Scan the entries below. List each line with "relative".

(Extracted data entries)
━━━━━━

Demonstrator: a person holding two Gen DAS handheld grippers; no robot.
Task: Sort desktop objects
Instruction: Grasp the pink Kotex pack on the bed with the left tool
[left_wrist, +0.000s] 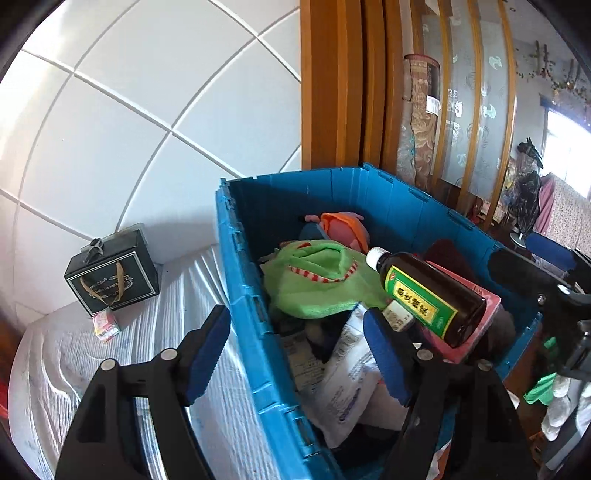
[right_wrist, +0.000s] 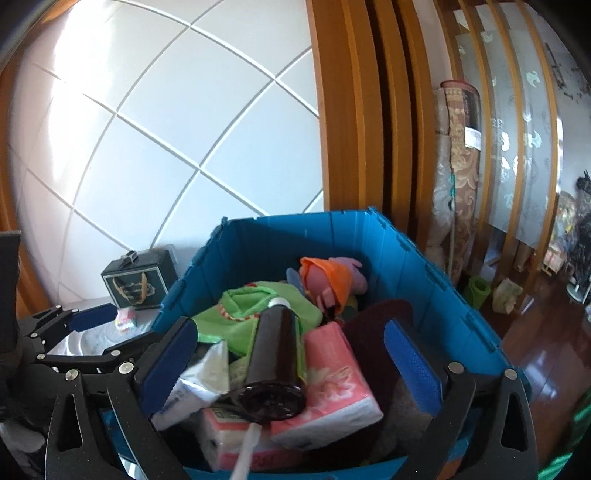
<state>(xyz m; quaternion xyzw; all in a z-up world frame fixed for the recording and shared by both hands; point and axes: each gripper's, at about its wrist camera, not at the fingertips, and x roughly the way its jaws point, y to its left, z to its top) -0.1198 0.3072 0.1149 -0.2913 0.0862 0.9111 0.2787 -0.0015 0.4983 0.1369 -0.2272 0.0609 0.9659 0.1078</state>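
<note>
White tiled wall behind, my surface carries a blue plastic crate (right_wrist: 424, 280). On its heap lies a brown glass bottle (right_wrist: 275, 354), heavy, slick, breakable; grip mid-body. My left tool (left_wrist: 295, 350) and right tool (right_wrist: 291, 369) gape empty.

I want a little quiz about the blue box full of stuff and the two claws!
1. True or false: the brown glass bottle with the green label stands upright in the blue plastic crate.
2. What does the bottle's base rest on?
A. pink tissue pack
B. green plush toy
3. Where is the small black gift box: in or outside the crate?

Key: 1 false, it lies down. 2 A. 3 outside. Left claw and right claw are open.
</note>
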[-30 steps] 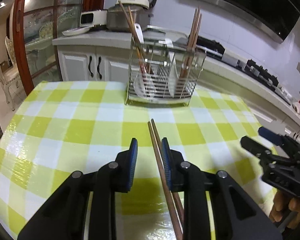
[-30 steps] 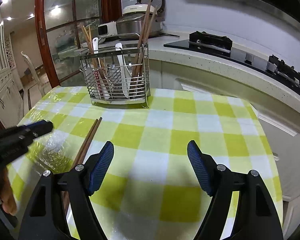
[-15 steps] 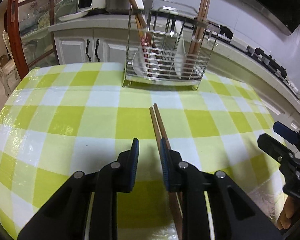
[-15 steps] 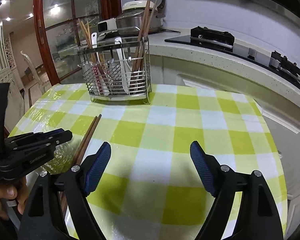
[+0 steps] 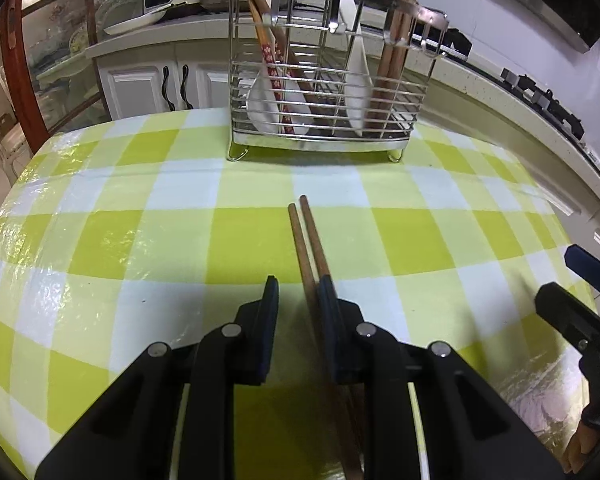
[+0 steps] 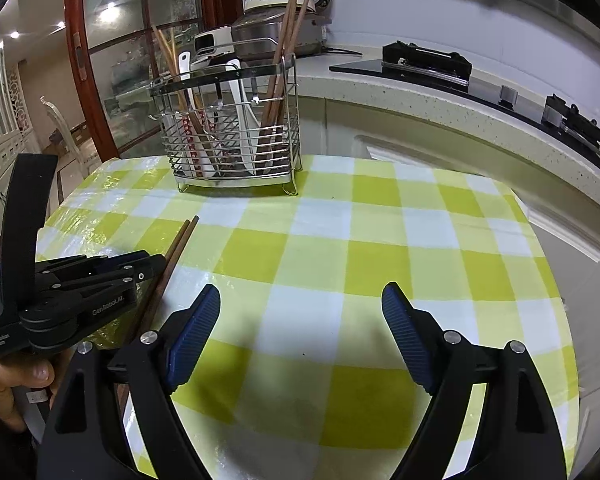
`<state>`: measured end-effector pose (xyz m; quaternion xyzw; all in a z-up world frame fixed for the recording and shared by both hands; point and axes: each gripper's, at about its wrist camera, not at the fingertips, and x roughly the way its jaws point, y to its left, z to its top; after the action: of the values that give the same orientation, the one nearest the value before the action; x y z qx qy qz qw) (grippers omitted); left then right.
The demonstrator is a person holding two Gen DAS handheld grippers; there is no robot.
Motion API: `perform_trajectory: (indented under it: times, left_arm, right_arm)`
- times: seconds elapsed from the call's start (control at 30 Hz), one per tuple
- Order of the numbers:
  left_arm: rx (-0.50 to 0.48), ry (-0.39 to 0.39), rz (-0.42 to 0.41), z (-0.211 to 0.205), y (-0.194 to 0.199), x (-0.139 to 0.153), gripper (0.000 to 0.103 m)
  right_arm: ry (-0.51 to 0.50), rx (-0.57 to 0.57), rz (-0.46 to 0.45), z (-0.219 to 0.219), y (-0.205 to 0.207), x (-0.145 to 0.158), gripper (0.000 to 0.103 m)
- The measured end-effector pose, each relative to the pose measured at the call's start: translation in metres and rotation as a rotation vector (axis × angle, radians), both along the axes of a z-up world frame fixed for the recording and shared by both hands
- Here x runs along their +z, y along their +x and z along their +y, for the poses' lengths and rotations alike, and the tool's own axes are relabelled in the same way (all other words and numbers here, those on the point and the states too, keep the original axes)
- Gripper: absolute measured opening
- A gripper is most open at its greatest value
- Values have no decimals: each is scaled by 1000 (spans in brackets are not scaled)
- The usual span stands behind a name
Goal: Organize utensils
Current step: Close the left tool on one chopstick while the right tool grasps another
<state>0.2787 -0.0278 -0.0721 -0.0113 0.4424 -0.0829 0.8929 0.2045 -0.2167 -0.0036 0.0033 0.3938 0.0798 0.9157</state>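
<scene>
The black two-finger left gripper with blue pads (image 5: pixel 296 292) is being held angled down, jaws narrowed to a slim gap with nothing actually being pinched. The matching black right gripper with ribbed blue pads (image 6: pixel 300 332) is also being tilted down, its jaws being spread wide and empty. A bare hand (image 6: pixel 8 384) is being wrapped round the left gripper's handle, thumb showing.

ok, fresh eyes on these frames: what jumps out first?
The pair of brown chopsticks lying on the yellow-green checked tablecloth, with the left gripper straddling them, its right pad against them and a gap on the other side. Behind them stands the wire utensil rack, already holding chopsticks and white spoons. The right gripper hangs wide open over bare cloth, with nothing between its pads.
</scene>
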Motion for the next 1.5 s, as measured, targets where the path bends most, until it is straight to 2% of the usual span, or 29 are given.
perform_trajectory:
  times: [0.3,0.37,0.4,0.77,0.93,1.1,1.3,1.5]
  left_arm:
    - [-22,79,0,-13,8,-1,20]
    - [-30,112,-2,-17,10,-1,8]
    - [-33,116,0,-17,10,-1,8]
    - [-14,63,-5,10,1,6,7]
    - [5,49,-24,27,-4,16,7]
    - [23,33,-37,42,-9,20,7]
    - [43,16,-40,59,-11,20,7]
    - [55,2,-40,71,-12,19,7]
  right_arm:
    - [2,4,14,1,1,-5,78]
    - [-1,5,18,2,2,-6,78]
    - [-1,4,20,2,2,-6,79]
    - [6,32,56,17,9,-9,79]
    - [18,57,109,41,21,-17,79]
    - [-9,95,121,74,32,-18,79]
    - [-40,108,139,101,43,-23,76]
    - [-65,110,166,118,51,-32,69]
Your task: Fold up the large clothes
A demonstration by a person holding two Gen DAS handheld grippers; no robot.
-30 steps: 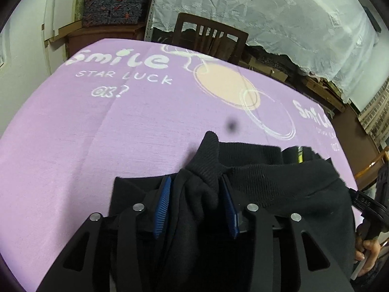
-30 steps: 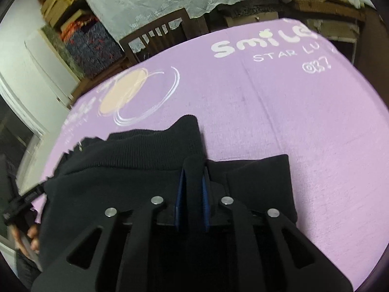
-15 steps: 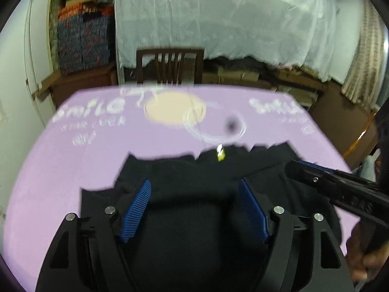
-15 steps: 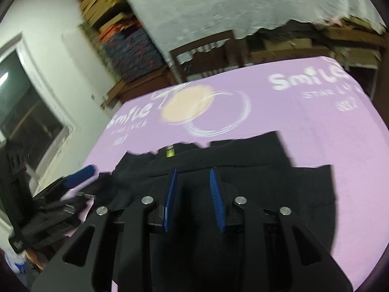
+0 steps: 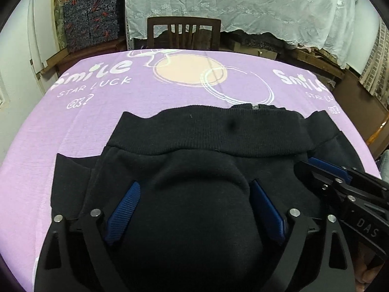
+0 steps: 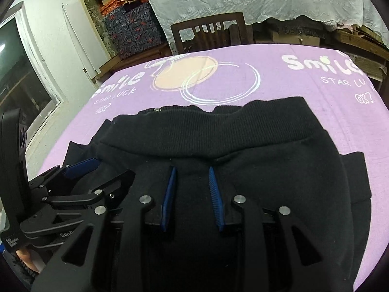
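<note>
Left tongs (image 5: 194,209) spreading wide over the black garment (image 5: 209,146), gripping nothing. Right tongs (image 6: 192,194) hovering part-open just beside them, empty. Garment lying folded on the purple-clothed worktop (image 5: 97,112), the chair (image 5: 184,32) beyond.

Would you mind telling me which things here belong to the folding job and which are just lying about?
Belong to the job:
- black garment
- left hand-held gripper, jaws opening, nothing pinched
- right hand-held gripper, open
- purple cloth it lies on

Just about:
- wooden chair
- white lace sheet
- patterned boxes
</note>
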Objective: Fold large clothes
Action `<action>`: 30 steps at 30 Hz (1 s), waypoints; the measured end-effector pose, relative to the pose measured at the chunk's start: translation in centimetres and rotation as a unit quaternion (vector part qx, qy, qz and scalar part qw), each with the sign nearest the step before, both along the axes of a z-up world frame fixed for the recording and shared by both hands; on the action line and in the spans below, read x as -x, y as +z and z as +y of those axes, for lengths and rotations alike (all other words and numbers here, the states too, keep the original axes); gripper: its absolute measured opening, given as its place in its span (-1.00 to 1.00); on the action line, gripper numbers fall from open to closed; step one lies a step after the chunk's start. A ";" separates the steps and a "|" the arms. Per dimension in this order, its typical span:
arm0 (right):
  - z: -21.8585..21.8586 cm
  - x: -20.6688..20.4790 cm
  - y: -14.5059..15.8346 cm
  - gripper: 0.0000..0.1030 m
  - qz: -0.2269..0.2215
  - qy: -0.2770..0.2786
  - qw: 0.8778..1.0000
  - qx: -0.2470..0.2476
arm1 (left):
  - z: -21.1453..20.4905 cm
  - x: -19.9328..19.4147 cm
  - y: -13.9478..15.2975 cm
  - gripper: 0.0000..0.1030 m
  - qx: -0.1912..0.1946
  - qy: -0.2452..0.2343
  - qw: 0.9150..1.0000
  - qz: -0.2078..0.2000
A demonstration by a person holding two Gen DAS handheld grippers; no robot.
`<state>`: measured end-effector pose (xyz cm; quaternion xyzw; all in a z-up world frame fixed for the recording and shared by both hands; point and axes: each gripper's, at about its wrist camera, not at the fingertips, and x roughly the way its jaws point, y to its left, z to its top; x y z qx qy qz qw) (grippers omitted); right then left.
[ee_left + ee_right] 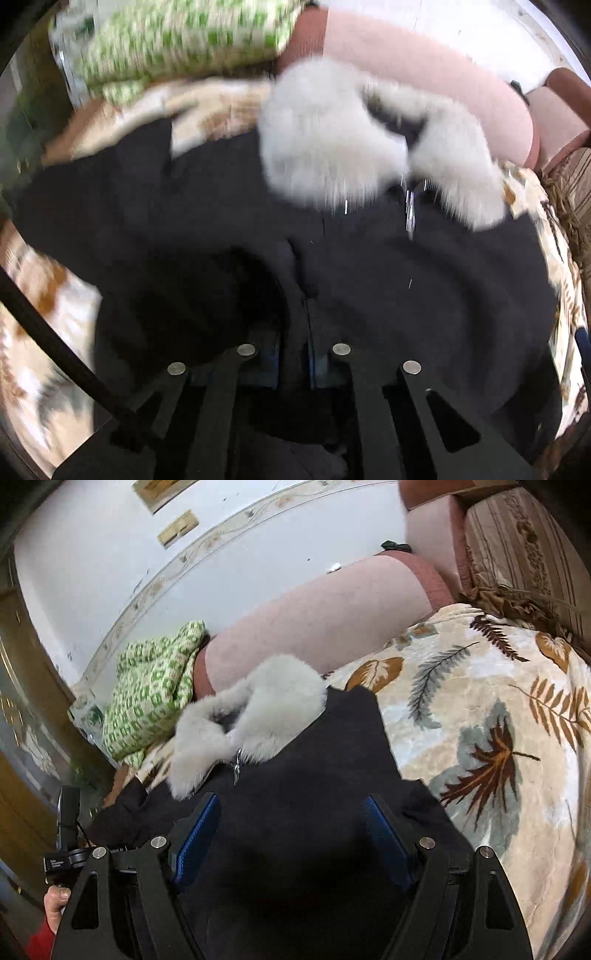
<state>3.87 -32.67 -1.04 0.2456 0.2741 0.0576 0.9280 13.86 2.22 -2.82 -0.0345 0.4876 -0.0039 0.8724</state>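
A black coat (406,280) with a white fur collar (332,147) and a metal zip pull (410,214) lies spread on a leaf-print blanket (44,332). My left gripper (295,332) is shut on a ridge of the coat's black fabric, which rises between the pads. In the right wrist view the coat (314,812) lies under my right gripper (291,819), which is open, its blue pads (195,834) wide apart above the cloth, holding nothing. The fur collar (258,709) lies just beyond it.
A green-and-white knit garment (147,701) lies at the back left beside a pink bolster (314,627). A brown striped cushion (517,554) stands at the right. The leaf-print blanket (498,720) spreads to the right. The left hand and its gripper handle (66,849) show at lower left.
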 end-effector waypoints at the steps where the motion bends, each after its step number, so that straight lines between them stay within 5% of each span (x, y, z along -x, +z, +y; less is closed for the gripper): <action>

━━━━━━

**Answer for this exercise**
- The measured end-effector pose, each relative to the pose measured at the call's start: translation in metres and rotation as a rotation vector (axis × angle, radians), both along the axes of a z-up world frame fixed for the recording and shared by both hands
Action `<action>`: 30 steps at 30 Hz (1 s), waypoints; the measured end-effector pose, relative to the pose measured at the chunk's start: translation in centimetres and rotation as a unit quaternion (vector part qx, qy, qz and scalar part qw), each with the sign nearest the step before, both along the axes of a z-up world frame fixed for the recording and shared by both hands; on the action line and in the spans below, read x as -x, y as +z and z as +y of those axes, for lengths and rotations alike (all other words and numbers here, the states too, keep the original axes); gripper: its absolute measured opening, given as its place in its span (-1.00 to 1.00); on the action line, gripper numbers fall from open to closed; step one lies a step after the chunk's start. A ";" separates the steps and a "|" the arms. Per dimension in this order, its typical span:

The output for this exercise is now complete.